▸ **WHAT THIS TASK INVOLVES**:
Reproduce only the lines of the material below that start at the line containing "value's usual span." and stop at the line containing "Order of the". Keep both end lines.

▸ **COLLECTED MATERIAL**:

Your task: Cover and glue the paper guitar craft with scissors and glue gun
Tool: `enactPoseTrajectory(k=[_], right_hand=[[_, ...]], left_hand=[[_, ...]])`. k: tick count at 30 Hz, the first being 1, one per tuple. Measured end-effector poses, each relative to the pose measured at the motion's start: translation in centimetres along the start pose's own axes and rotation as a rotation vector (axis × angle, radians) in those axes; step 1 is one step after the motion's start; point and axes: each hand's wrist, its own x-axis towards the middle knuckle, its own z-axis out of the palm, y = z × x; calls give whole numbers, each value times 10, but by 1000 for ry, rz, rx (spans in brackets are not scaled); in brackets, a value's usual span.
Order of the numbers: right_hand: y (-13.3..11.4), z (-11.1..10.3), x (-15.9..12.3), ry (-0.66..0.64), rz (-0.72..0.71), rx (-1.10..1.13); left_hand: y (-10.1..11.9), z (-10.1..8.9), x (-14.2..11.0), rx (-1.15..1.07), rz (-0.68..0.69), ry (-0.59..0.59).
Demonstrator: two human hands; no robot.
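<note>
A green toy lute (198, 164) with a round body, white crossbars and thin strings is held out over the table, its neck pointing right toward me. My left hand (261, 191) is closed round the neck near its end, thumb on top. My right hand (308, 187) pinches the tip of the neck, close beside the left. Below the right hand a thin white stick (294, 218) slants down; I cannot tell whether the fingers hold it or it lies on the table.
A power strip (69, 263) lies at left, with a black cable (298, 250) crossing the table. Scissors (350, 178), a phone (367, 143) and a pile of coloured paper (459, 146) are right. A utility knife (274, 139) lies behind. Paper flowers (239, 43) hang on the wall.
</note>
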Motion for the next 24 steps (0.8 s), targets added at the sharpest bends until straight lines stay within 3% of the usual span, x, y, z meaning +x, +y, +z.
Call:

▸ **RESPONSE AREA**:
Tool: `enactPoseTrajectory(k=[_], right_hand=[[_, ...]], left_hand=[[_, ...]])`. k: tick count at 30 Hz, the first being 1, one per tuple. Measured end-effector poses, each relative to the pose measured at the motion's start: translation in centimetres along the start pose's own axes and rotation as a rotation vector (axis × angle, radians) in those axes; step 1 is one step after the motion's start; point and axes: each hand's wrist, its own x-axis towards the middle knuckle, its own z-axis out of the palm, y = z × x; calls give whole numbers, each value times 10, but by 1000 for ry, rz, rx (spans in brackets are not scaled); in brackets, a value's usual span.
Order of the numbers: right_hand: y (-13.3..11.4), z (-11.1..10.3), x (-15.9..12.3), ry (-0.66..0.64), rz (-0.72..0.71), rx (-1.10..1.13); left_hand: y (-10.1..11.9), z (-10.1..8.9), x (-14.2..11.0), rx (-1.15..1.07), rz (-0.68..0.69), ry (-0.59..0.59).

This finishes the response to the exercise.